◆ **Directions for this task**
The response must match the data below exactly, line for line.
┌──
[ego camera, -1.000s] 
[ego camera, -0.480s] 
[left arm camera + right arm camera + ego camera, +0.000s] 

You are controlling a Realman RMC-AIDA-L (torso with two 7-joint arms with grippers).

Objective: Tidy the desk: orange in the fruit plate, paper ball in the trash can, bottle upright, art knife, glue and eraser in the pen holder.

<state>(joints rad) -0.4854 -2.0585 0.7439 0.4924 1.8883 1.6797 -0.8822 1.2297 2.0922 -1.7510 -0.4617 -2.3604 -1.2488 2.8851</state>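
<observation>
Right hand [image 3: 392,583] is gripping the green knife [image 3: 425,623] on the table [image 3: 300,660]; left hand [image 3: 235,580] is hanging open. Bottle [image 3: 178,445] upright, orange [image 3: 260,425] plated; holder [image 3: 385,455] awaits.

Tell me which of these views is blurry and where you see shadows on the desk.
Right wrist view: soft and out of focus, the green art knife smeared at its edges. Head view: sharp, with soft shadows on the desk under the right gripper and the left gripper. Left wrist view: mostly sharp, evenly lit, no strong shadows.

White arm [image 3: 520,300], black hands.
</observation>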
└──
◆ **Result of this task**
[ego camera, -1.000s] 
[ego camera, -0.480s] 
[left arm camera + right arm camera + ego camera, +0.000s] 

You are controlling a Realman RMC-AIDA-L (torso with two 7-joint arms with grippers).

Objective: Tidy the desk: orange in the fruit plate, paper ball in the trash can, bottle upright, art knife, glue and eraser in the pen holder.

<state>(joints rad) -0.4854 -2.0585 0.7439 0.4924 1.8883 1.6797 -0.8822 1.2297 2.0922 -1.7510 -0.4617 -2.3604 -1.2488 2.8851</state>
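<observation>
Right hand [image 3: 392,583] is gripping the green knife [image 3: 425,623] on the table [image 3: 300,660]; left hand [image 3: 235,580] is hanging open. Bottle [image 3: 178,445] upright, orange [image 3: 260,425] plated; holder [image 3: 385,455] awaits.

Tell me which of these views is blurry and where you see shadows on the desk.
Right wrist view: soft and out of focus, the green art knife smeared at its edges. Head view: sharp, with soft shadows on the desk under the right gripper and the left gripper. Left wrist view: mostly sharp, evenly lit, no strong shadows.

White arm [image 3: 520,300], black hands.
</observation>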

Nothing remains to be added to the answer.